▶ _GIVEN INFORMATION_:
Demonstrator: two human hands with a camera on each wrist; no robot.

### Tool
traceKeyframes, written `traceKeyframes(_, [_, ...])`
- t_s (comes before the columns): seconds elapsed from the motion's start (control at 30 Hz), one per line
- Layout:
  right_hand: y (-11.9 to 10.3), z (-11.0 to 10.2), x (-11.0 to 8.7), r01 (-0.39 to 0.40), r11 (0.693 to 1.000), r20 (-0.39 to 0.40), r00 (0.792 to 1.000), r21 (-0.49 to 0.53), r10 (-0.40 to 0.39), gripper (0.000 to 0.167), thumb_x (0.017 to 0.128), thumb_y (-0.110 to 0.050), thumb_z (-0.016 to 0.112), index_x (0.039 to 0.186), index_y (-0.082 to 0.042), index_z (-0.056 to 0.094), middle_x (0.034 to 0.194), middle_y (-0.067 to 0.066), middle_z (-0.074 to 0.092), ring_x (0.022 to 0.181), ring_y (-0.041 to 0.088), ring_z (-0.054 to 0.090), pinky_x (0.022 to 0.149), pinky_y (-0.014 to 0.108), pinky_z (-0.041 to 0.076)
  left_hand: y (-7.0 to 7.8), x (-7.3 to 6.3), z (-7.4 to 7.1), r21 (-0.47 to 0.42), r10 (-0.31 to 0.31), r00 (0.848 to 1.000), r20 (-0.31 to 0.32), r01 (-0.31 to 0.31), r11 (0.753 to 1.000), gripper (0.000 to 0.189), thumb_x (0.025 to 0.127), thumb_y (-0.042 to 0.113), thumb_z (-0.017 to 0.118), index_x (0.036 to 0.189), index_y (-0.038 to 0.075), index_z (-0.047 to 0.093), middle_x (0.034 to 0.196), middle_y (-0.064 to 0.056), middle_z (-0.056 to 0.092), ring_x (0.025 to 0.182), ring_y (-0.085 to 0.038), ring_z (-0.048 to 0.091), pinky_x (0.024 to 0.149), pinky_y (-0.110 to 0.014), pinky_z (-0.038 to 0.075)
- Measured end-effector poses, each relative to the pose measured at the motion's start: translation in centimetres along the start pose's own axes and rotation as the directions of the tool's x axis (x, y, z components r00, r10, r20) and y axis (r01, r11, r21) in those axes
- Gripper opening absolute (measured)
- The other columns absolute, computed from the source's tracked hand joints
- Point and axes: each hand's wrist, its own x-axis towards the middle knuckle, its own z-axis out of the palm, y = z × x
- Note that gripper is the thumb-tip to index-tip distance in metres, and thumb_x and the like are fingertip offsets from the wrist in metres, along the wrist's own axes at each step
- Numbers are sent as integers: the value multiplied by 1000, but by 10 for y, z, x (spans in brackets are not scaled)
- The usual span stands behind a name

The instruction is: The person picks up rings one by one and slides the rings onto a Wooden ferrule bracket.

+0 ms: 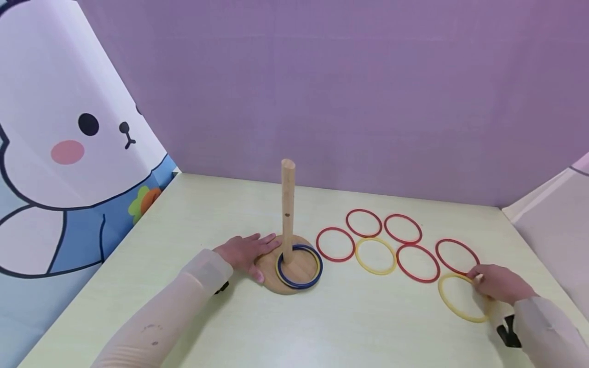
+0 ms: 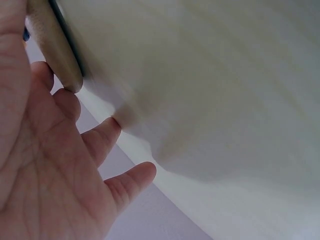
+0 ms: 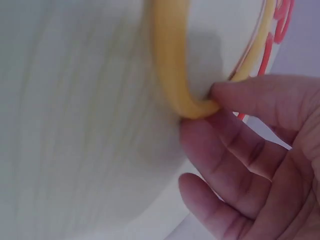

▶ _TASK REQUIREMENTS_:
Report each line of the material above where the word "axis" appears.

▶ _ANSWER_:
- Measured end-effector poses, each relative to the pose measured at the motion's start: translation in centimetres along the start pose's own axes and rotation as the directions of the tool's x axis (x, y, z components r00, r10, r20) and y axis (r01, r11, r21) in those axes
- Point and axes: each hand's wrist, its own x-axis towards the middle knuckle, its own z-axis out of the palm, y = z × x

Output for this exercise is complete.